What you will do. Exactly the lines from the beginning of the listing below through the line that contains "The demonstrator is" should be transcribed, and pictures must stay out.

◇ ◇ ◇ ◇ ◇

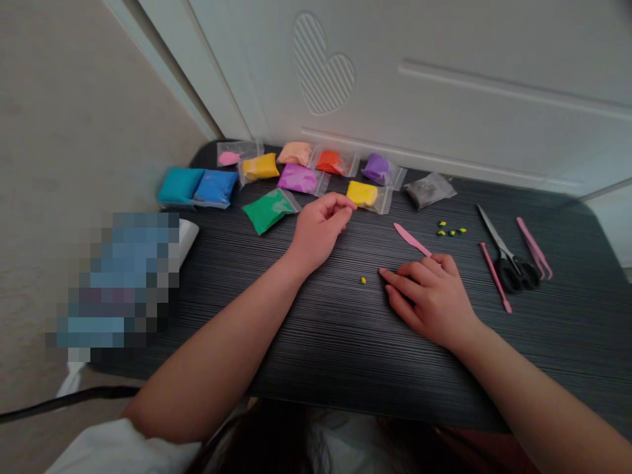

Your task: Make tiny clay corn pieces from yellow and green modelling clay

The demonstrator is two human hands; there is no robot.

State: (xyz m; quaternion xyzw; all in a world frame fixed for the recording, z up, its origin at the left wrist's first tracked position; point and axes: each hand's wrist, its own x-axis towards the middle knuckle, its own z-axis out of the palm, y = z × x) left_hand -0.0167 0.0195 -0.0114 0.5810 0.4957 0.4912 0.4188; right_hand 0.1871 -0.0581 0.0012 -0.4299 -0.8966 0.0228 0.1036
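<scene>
Four tiny yellow-and-green pieces (441,234) sit grouped right of centre, seemingly shaped, while a fifth piece (363,280) lies ungrouped below centre, near the loosely spread right hand (434,296); the left hand's (318,234) fingertips press together, any contents unclear.

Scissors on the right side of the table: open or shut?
Shut. The scissors have their blades together, tapering to a single tip.

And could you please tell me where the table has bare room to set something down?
Bare patches: between the left forearm and right hand, nearer than the lone yellow-green piece; and right of the pink tweezers. Crowded: the far edge, with coloured bags.
</scene>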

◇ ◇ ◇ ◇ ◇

Reply to the exercise.
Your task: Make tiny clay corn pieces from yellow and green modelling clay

The demonstrator is two human hands; there is no robot.

What the exercise asked for is complete.